Blitz London: A tour of Aldwych disused station

Today is the 70th anniversary of when Hitler decided the best way to win over Londoners to his cause was by dropping hundreds of tons of high explosives on their heads. To many people who research their family history in London, such as I, you can always see where the bombs fell by looking at the age of the houses - on one side of a street you might have obviously victorian or edwardian terraces and then on the other a modern building block - or just a patch of land. More often than not there's yer bomb crater.

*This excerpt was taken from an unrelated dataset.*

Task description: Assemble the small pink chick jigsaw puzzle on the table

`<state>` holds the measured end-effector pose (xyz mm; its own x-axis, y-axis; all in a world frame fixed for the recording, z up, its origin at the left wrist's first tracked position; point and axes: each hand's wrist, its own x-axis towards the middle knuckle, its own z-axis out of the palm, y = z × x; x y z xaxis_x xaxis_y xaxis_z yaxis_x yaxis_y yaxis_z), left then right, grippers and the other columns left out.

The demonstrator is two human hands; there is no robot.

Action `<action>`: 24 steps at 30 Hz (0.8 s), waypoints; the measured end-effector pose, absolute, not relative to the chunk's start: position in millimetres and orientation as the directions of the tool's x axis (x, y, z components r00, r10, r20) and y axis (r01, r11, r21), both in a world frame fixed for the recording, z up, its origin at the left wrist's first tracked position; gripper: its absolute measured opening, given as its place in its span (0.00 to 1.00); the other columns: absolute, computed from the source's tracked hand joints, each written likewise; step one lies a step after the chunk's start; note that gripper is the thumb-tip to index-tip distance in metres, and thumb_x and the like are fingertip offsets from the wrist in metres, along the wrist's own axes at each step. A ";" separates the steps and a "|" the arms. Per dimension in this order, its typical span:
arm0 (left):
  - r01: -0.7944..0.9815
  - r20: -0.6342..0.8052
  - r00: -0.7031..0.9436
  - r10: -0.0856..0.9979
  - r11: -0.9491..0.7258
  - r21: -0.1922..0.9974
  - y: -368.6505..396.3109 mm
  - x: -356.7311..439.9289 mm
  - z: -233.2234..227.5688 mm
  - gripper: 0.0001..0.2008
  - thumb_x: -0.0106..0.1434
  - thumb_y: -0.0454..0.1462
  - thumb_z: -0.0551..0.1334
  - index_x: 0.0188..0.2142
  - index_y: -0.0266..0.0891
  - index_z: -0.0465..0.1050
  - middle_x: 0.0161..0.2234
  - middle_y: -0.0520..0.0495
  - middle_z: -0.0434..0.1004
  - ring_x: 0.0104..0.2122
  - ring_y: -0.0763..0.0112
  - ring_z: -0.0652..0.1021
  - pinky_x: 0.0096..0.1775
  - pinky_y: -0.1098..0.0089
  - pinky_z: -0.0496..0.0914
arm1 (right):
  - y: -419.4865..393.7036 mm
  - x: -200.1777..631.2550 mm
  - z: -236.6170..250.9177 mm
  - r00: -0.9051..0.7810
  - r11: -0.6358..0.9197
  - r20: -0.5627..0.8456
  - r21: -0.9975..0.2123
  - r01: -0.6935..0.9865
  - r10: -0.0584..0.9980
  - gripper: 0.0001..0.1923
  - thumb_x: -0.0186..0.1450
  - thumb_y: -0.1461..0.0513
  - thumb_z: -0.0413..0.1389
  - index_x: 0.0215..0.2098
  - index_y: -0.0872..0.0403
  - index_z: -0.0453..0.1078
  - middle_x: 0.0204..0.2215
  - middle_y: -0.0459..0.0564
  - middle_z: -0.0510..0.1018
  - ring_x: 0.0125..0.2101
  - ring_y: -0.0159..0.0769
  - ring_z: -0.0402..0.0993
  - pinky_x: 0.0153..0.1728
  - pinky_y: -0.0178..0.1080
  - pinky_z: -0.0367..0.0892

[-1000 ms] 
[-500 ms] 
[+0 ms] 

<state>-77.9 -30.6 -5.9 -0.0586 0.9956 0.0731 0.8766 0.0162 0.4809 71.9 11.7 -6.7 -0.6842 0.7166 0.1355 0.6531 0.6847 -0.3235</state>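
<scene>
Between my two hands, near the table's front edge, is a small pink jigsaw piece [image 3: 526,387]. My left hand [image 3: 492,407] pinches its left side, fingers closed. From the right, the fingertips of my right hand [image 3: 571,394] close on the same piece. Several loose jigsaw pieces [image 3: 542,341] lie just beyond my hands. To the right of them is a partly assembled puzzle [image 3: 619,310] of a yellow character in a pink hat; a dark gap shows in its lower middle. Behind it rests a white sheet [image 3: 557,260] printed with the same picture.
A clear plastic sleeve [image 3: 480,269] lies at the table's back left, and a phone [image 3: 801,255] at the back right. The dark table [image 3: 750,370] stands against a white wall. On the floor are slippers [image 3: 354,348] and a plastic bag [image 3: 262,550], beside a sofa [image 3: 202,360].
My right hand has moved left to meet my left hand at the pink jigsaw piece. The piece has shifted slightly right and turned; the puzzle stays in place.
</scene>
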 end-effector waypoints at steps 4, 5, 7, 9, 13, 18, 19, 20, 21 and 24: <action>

And in that hole lay the ruins of people's families, lives and futures among the masonry.

On 24th September to 26th the excellent London Transport Museum are conducting tours of Aldwych tube station, now disused and standing forlornly on the Strand, complete with actors in 40s garb to give Londoners a feel for what it was like for those who lived under the rain of terror. Nightly. I've just bagged a ticket for the 1930 Friday tour but there are tours every hour for the three days - book now here.

And what of us in the Bush? I'll always remember an elderly taxi driver telling me about the time when a V1 bomb landed on my part of the Bush and he and his father dragged out the injured, and sadly the dead. He'd heard it coming over Sawley Road W12, heard the engine stop, and then ... bang. The recently discovered colour footage of London during the bombing brings it all the more vividly to life, particularly the image of a red bus navigating its way through the shattered heart of the City.

It shaped the London and the Bush we live in today. And we should never, ever forget it.